Greece Friday extended to April 4 a deadline for its creditors to swap 8.1 billion euros ($10.7 billion) in debt as part of a historic bond exchange which has already erased nearly a third of its debt mountain.
Holders of Greek debt issued under foreign law had until 2000 GMT to join the so-called Private Sector Involvement (PSI) which was hammered out in February after months of negotiations with global banks and eurozone states.
But as the deadline expired the Greek finance ministry issued a statement saying creditors would have two more weeks to decide.
"The Hellenic Republic has decided to extend to April 4 at 1900 GMT the deadline for holders of Greek foreign-law bonds and of bonds issued by state enterprises and guaranteed by the state," a statement said.
The first phase of the swap, involving bonds issued under Greek law, was completed on March 12, cancelling more than 94.8 billion euros in near and mid-term debt in return for incentives and longer-term maturities.
Out of around 27.2 billion euros' worth of bonds and state utility loans guaranteed by Greece under foreign law, holders of 19.1 billion euros have already opted to join the initiative.
Debt holders received new bonds with a face value equivalent to 31.5 percent of the face amount of the debt exchanged, plus 24-month notes from the European Financial Stability Facility, the eurozone's current rescue fund.
Holders also received securities linked to Greek output.
After Friday's expression of interest ends, the bonds will be exchanged on April 11.
The Greek bond swap is intended to help Greece meet a wave of debt repayment deadlines this year, and is a key part of a eurozone-IMF rescue to enable the country to rebuild its economy.
A 130-billion-euro bailout was approved by the eurozone last week.

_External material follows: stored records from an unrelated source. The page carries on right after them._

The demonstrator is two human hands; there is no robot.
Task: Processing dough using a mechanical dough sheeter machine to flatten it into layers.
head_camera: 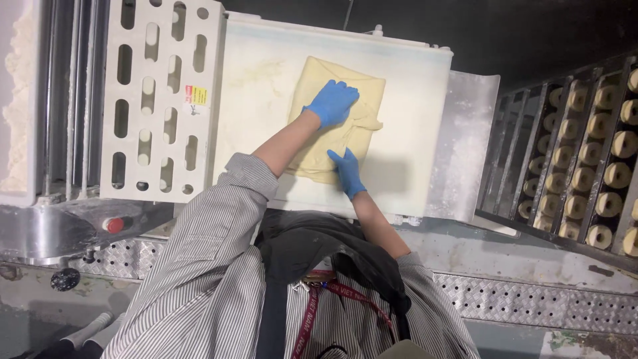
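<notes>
My blue-gloved left hand [332, 102] presses flat, fingers spread, on folded yellow dough [345, 90]; my right hand [347, 171] lies flat nearer me, gripping nothing, white belt [266, 86] beneath.

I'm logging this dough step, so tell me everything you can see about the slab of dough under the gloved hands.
The dough slab is pale yellow, soft and matte, folded into a rough square with layered flaps and a loose corner sticking out on one side. It lies flat on the white belt of the sheeter, beside the perforated white guard. The left hand in a blue glove presses on its top; the right hand rests on its near edge.
</notes>
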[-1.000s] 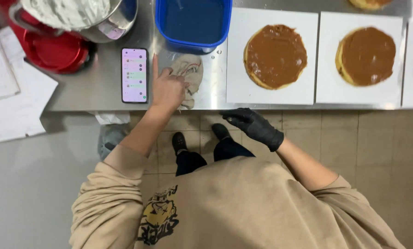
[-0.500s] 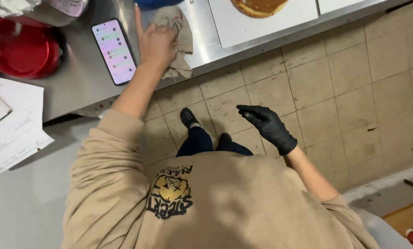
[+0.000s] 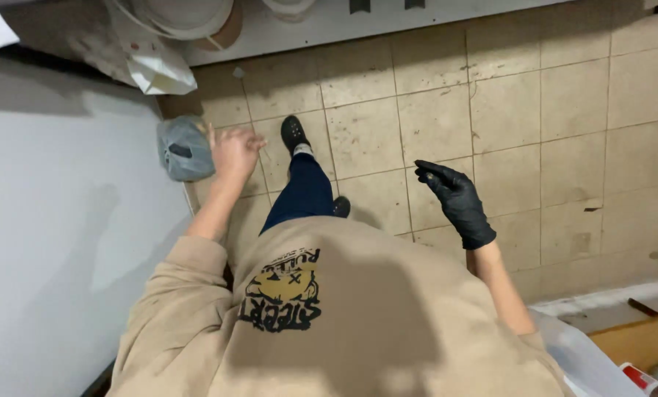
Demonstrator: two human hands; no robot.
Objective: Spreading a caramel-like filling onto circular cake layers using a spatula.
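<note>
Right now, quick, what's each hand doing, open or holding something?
Left hand: bare, fingers loosely spread, holding nothing, close beside a grey bag.
Right hand: in a black glove, open and empty above the tiled floor.

Open tiled floor [image 3: 534, 125] lies ahead and to the right of the gloved right hand [image 3: 455, 197], unobstructed up to the counter base [image 3: 329, 26]. The bare left hand [image 3: 233, 151] is hemmed in: a grey bundle [image 3: 185, 148] touches it, with a white wall [image 3: 64, 235] beyond. The legs [image 3: 303, 191] occupy the space between the hands.
</note>
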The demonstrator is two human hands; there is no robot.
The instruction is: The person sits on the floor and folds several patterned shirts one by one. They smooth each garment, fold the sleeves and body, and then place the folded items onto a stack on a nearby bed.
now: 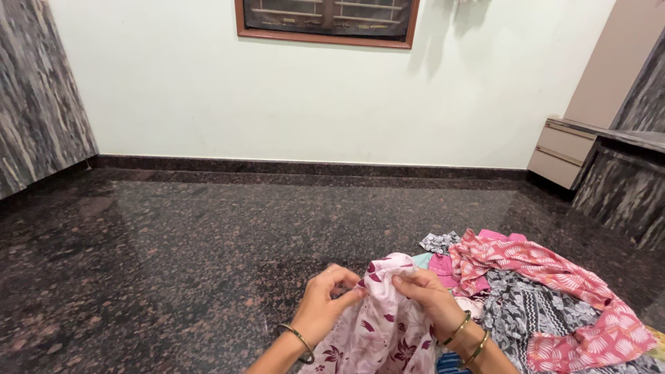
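Note:
Both my hands grip the top edge of a white cloth with dark maroon flowers [377,332] near the bottom middle of the view. My left hand [325,305] pinches its left side, and a thin bangle sits on that wrist. My right hand [429,294] pinches the right side of the same edge and wears two bangles. The cloth hangs down between my forearms over the dark floor.
A pile of clothes [547,298] lies on the dark speckled granite floor [194,249] to my right, with a pink leaf-print piece [554,273] on top of a grey patterned one. A pale wall [312,97] stands behind; beige drawers [561,152] are at far right.

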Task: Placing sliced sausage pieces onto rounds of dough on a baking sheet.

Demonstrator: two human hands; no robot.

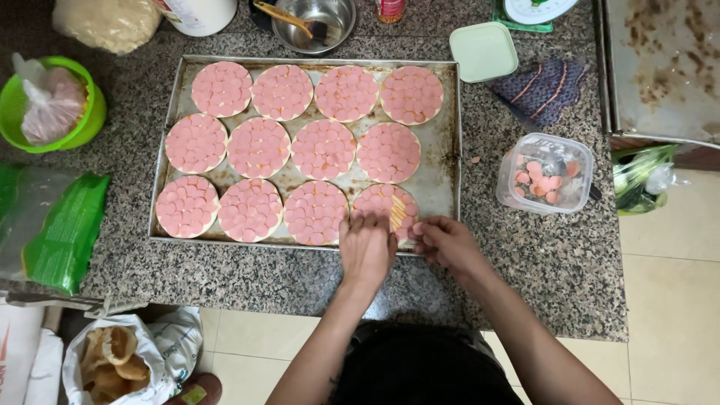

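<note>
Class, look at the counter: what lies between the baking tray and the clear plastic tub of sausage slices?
In the head view, only bare speckled granite counter separates the baking tray from the clear plastic tub, apart from one small pink scrap.

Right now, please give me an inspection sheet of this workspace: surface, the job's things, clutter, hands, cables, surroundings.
Surface: speckled granite counter, crumbs near the tub.
Job's things: metal baking tray with twelve round bases in three rows, covered with pink sausage slices; the bottom right base is not fully covered.
Clutter: clear tub of slices, its pale green lid, steel bowl with brush, green basket, knitted mitt, green bag.
Hands: left hand rests on the bottom right base; right hand is at the tray's front edge, its grip unclear.
Cables: nothing seen.
Surroundings: tiled floor, bag of fried snacks below the counter.
</note>
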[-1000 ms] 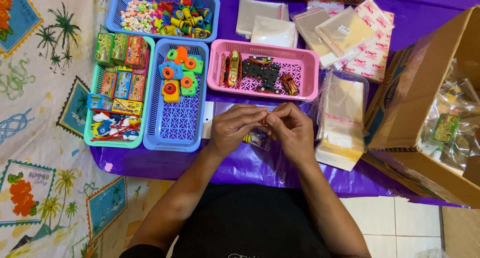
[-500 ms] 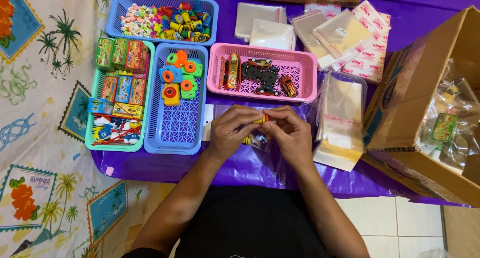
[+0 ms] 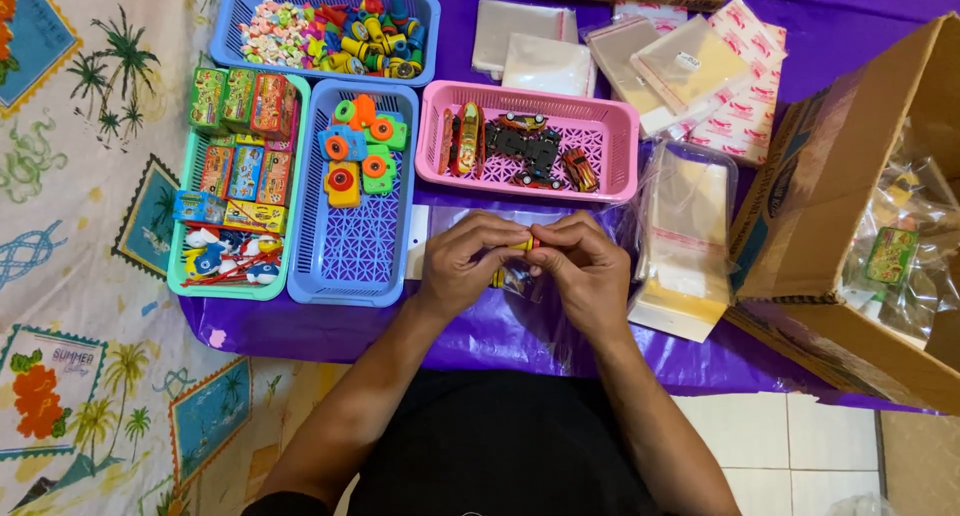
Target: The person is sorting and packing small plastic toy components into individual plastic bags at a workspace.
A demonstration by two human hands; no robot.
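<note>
Both forearms come up from the bottom centre of the frame and meet at mid-frame over the purple surface [image 3: 300,326]. Wrists angle inward, backs of both hands face up.

Left hand [image 3: 465,266]: fingers curled, tips pinching one end of a small yellow toy [image 3: 524,244]. Right hand [image 3: 585,274]: fingers curled likewise, pinching the other end. The two hands touch at the fingertips. Only a short yellow strip of the toy shows between them; its shape cannot be told.

Just below the fingertips, partly hidden by the hands, lies a small clear bag [image 3: 515,281] with coloured contents, on the surface.

Surroundings, noted by position:
- Directly above the hands: pink basket [image 3: 625,146] with toy cars.
- Left of centre: blue basket [image 3: 350,256], orange, green and blue toys in its upper half, lower half bare.
- Further left: green basket [image 3: 180,281] with small printed boxes and red-white-blue toys.
- Upper left: second blue basket [image 3: 425,36], small multicoloured pieces.
- Right of the hands, near: stack of clear plastic sleeves [image 3: 685,246].
- Top centre to right: more flat bags [image 3: 700,66], some red-printed.
- Right edge: open cardboard box [image 3: 830,186] holding bagged items.
</note>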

The International Monetary Fund last week also decided on a new 28 billion euro loan for Greece, to be released over four years.
Collective action clauses recently added to Greek law enabled Athens to force compliance on holdout bondholders, pushing the overall participation rate to 95.7 percent for Greek-law bonds.
And payouts from insurance policies on Greek bonds, known as credit default swaps, reached $2.5 billion (1.9 billion euros) on March 19 after a key derivatives group branded the forced swap a "credit event".
Greece has a total public debt of over 350 billion euros.
In 2010 it was accorded a first EU-IMF bailout of 110 billion euros, of which it drew 73 billion euros until December before the second rescue was set up.
The European Union will still pay Greece 27 billion euros remaining from the first package, but the IMF has said that its own 10-billion-euro leftover tranche will be rolled into its new loan.
Overall, Greece will receive 185 billion euros in loans through 2015, by which point EU officials hope its economy will be strong enough to enable to enter markets and borrow at affordable rates.
But the prospect of yet another lifeline has not been ruled out either.